▶ _PROVIDED DATA_:
┌────────

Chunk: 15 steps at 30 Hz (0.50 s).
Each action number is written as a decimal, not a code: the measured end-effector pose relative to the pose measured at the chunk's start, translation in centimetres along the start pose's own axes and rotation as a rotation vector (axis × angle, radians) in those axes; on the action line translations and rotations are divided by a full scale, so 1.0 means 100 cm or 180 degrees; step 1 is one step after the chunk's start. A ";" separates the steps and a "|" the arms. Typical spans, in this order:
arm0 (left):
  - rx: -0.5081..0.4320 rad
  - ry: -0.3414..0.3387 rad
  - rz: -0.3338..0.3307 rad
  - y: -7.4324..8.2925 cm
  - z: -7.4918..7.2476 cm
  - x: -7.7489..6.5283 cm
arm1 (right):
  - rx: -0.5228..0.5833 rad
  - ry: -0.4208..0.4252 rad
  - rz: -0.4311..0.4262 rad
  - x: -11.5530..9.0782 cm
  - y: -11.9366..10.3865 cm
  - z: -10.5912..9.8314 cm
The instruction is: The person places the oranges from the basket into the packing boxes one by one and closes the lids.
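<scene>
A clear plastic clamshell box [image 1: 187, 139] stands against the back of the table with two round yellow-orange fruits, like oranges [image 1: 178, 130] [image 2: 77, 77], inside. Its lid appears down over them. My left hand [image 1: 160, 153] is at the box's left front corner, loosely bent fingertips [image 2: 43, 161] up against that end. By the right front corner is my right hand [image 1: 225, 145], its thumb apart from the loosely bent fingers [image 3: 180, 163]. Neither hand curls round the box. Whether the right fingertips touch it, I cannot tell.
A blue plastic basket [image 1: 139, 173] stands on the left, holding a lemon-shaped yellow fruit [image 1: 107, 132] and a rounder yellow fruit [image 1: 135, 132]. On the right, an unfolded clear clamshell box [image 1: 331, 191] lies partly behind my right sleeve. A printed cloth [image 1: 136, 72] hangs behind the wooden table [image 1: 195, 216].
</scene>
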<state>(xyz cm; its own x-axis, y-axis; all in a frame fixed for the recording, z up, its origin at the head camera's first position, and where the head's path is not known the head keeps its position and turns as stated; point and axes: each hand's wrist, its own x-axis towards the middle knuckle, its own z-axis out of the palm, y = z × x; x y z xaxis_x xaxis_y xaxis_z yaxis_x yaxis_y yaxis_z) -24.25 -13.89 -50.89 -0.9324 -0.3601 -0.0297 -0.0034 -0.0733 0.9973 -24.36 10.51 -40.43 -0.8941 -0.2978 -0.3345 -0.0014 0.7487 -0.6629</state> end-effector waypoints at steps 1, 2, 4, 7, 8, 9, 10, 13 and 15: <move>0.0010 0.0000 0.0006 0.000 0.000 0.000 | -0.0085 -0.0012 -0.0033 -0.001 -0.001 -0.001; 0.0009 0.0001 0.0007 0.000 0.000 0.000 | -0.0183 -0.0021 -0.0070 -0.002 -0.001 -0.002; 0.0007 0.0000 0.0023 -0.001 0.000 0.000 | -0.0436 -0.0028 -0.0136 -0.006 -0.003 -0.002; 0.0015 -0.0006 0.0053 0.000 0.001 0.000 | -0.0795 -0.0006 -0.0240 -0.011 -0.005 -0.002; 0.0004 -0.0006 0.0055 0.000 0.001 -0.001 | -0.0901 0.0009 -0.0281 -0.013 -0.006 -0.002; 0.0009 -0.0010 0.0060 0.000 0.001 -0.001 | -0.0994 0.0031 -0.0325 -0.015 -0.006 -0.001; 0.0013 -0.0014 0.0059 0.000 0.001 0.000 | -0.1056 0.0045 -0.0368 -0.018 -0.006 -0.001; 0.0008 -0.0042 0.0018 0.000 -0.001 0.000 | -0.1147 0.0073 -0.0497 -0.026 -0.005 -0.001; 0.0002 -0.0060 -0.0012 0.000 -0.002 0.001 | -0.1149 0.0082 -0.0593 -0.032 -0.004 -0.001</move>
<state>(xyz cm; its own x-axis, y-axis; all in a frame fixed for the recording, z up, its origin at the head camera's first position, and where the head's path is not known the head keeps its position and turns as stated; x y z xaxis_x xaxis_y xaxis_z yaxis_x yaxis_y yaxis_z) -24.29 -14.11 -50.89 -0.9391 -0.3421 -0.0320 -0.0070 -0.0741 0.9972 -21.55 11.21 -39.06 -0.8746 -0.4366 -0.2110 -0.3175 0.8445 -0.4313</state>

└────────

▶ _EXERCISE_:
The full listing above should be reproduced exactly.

▶ _YOUR SOLUTION_:
Chunk: 15 steps at 30 Hz (0.50 s).
Each action number is written as a decimal, not a code: the measured end-effector pose relative to the pose measured at the chunk's start, translation in centimetres along the start pose's own axes and rotation as a rotation vector (axis × angle, radians) in those axes; on the action line translations and rotations are divided by a full scale, so 1.0 means 100 cm or 180 degrees; step 1 is one step after the chunk's start. A ";" separates the steps and a "|" the arms. Typical spans, in this order:
arm0 (left):
  - rx: -0.5081..0.4320 rad
  - ry: -0.3414..0.3387 rad
  - rz: -0.3338..0.3307 rad
  - y: -7.4324..8.2925 cm
  - z: -7.4918..7.2476 cm
  - x: -7.7489..6.5283 cm
arm1 (right):
  - rx: -0.5228..0.5833 rad
  - ry: -0.4208..0.4252 rad
  - rz: -0.4311..0.4262 rad
  - x: -11.5530..9.0782 cm
  - y: -11.9366..10.3865 cm
  - z: -10.5912..9.8314 cm
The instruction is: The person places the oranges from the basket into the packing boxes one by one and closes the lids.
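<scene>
A clear plastic clamshell box [image 1: 187, 139] stands against the back of the table with two round yellow-orange fruits, like oranges [image 1: 178, 130] [image 2: 77, 77], inside. Its lid appears down over them. My left hand [image 1: 160, 153] is at the box's left front corner, loosely bent fingertips [image 2: 43, 161] up against that end. By the right front corner is my right hand [image 1: 225, 145], its thumb apart from the loosely bent fingers [image 3: 180, 163]. Neither hand curls round the box. Whether the right fingertips touch it, I cannot tell.
A blue plastic basket [image 1: 139, 173] stands on the left, holding a lemon-shaped yellow fruit [image 1: 107, 132] and a rounder yellow fruit [image 1: 135, 132]. On the right, an unfolded clear clamshell box [image 1: 331, 191] lies partly behind my right sleeve. A printed cloth [image 1: 136, 72] hangs behind the wooden table [image 1: 195, 216].
</scene>
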<state>(xyz cm; its own x-axis, y-axis; all in a frame fixed for the recording, z up, its origin at the head camera's first position, and where the head's path is not known the head keeps its position and turns as stated; point and axes: each hand's wrist, its own x-axis towards the middle knuckle, its own z-axis out of the palm, y = z × x; x y z xaxis_x xaxis_y xaxis_z yaxis_x yaxis_y yaxis_z) -24.25 -13.89 -50.89 -0.9324 -0.3601 -0.0297 -0.0034 -0.0733 0.9973 -24.36 10.51 -40.43 -0.8941 -0.2978 -0.3345 -0.0014 0.7487 -0.6629</state> end-effector waypoints at steps 1, 2, 4, 7, 8, 9, 10, 13 and 15: <move>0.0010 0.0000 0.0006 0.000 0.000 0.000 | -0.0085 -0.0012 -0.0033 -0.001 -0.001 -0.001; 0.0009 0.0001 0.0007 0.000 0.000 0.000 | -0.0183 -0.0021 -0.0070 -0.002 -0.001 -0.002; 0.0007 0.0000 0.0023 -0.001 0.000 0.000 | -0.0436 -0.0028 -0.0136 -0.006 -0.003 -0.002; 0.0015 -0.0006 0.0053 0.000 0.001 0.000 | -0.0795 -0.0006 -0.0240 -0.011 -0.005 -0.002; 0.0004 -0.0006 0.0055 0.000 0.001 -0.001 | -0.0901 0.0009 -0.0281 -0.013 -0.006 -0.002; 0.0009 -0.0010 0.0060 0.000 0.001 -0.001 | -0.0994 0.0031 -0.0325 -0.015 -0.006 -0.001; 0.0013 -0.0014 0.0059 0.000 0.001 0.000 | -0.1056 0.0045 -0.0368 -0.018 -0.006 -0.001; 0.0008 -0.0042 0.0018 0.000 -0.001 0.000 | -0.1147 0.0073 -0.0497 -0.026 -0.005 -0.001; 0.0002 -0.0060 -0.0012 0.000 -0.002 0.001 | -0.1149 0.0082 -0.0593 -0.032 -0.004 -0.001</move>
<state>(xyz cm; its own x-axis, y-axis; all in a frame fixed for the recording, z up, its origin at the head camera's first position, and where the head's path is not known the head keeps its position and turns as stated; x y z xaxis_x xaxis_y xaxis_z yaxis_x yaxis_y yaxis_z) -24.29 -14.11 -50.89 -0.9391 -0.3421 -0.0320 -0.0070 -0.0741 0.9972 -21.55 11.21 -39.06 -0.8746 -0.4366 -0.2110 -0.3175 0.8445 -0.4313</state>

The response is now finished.